Et je veux criser pour le justifier, l’oublier…

Est-ce qu’une personne « saine » aurait ces réactions-là ? Certainement que non. Elle se tiendrait devant la porte où est affiché « fermé jusqu’en septembre » (oui ! septembre !), hausserait les épaules et tournerait les talons. Moi, je suis restée sous les quelques gouttes de pluie qui commençaient à tomber, en sentant le gros serpent s’agiter en moi, bâiller, étirer ses anneaux et commencer à mordiller mes pensées de ses longs crocs. Ça remuait dans toutes mes entrailles. J’ai pensé à aller courir en remplacement, même si j’y suis allée la semaine dernière et que ça risque de me faire mal aux genoux. J’ai pensé à manger, parce que c’est la seule chose que je sais « bien » faire. J’ai pensé à faire du vélo pendant des heures, malgré la circulation énervée du soir et la pluie et le vent qui se renforçaient. J’ai pensé à faire une séance de muscu jusqu’à avoir de la sueur sur tout le corps et les muscles paralysés, jusqu’à ce que je doive me jeter sous la pluie pour me refroidir. J’ai pensé à prendre une lame et ouvrir mon corps de longs traits rouges.

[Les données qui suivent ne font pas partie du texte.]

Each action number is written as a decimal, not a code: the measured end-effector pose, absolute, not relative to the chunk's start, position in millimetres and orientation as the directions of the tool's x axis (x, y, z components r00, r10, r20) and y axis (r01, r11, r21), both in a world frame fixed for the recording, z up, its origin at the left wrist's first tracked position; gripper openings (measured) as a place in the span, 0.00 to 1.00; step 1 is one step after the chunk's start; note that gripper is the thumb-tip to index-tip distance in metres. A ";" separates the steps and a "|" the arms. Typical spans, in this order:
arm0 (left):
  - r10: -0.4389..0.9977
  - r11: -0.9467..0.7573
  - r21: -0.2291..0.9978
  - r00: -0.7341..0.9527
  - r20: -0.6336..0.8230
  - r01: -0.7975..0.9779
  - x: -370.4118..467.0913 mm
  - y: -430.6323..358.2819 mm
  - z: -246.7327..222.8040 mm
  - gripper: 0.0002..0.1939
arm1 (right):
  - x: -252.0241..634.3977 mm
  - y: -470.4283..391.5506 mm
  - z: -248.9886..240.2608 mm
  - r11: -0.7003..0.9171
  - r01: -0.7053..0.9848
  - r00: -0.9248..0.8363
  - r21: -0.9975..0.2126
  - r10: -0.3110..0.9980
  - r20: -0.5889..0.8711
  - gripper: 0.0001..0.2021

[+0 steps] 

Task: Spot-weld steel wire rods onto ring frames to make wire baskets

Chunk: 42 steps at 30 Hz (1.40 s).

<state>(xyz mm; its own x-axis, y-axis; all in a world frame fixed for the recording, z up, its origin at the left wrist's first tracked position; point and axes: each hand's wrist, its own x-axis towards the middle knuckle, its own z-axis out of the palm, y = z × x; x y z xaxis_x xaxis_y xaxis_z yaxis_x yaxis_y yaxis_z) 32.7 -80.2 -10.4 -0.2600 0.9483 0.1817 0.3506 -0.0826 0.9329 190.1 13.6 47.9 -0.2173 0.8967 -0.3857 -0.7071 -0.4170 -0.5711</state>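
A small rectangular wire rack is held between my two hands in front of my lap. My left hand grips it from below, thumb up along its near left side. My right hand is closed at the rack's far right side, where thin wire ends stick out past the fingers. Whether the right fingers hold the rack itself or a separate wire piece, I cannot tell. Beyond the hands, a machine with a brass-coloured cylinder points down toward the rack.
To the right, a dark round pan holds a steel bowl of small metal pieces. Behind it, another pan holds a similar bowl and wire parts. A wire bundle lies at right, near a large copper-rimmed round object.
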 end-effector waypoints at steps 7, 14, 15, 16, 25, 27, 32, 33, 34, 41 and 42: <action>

Durant les trente minutes de trajet jusque chez moi, vous l’aurez compris, j’ai cherché des moyens de me faire mal, en sachant tout au fond que quoi que je fasse, ça n’améliorerait pas mon estime ou mon humeur car ce que je voulais, vraiment, c’était aller à la piscine.

Ridicule, n’est-il pas ?

Oui. Mais pourquoi, alors ? Pourquoi l’impossibilité d’aller à la piscine m’a mise dans tous mes états ? Parce que je m’étais mis dans la tête qu’après la piscine, j’irais mieux, je saurais gérer mon stress, j’aurais accompli ce que je m’étais dit que je ferais, je serais moi. Cette porte fermée, je me suis retrouvée… avec moi, mais le moi que je n’aime pas, celui que je voulais noyer dans le bassin. Cela me renvoyait à mon image de moi, celle que je voudrais être, celle qui n’a pas à calculer les endroits où elle se fait mal pour que ça ne se voit pas de trop, celle qui n’a pas à calculer combien elle doit perdre et combien elle pense qu’elle doit prendre pour avoir de l’énergie mais pas de gras, celle qui n’a pas à culpabiliser de ne pas avoir respecté cela.

J’aime la piscine car malgré toutes les pensées parasites, je peux choisir de retenir ma respiration, et je sens mon cœur qui bat. J’ai les oreilles pleines d’eau et les bruits dans ma tête se mélangent avec les bruits des lieux, et le seul élément tangible c’est ce bleu humide qui m’entoure, et ce n’est pas des larmes. J’aime prendre la douche après, lorsqu’il n’y a personne, l’eau n’est pas toujours très chaude et il y a souvent des courants d’air, mais j’ai l’impression de me retrouver, et que dans ce petit coin de carrelage je suis en sécurité. Et quand je rentre chez moi, que je me mets en pyjama, ma peau sent le chlore, et je peux renifler mon épaule comme pour me rappeler qui je suis – ou qui je ne suis pas.